▶ **EXERCISE AIM**: What appears from the first line of the data below through the line containing "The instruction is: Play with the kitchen", both included, should be copied exactly, and nothing else.

========

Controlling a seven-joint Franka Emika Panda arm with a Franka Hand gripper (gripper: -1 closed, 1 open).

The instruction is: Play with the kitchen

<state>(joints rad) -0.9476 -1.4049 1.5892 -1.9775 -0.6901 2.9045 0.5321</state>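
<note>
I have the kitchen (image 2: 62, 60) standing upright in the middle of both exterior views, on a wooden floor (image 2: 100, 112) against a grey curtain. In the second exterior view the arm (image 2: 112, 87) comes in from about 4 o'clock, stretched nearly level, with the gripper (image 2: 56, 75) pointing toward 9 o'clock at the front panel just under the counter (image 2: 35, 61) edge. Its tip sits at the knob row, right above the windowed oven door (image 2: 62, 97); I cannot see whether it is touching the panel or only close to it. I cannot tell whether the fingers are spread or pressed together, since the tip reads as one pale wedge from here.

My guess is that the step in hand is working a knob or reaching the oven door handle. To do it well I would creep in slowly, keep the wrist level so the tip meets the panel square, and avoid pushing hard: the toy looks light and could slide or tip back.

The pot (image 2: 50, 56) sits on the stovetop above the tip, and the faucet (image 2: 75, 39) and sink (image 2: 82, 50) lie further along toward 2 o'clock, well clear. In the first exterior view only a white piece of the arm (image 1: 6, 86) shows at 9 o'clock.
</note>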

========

▶ **ANSWER TO THE PROBLEM**:
Controlling a seven-joint Franka Emika Panda arm with a Franka Hand gripper (gripper: -1 closed, 1 open).

The instruction is: Play with the kitchen

Nothing more will be written for this answer.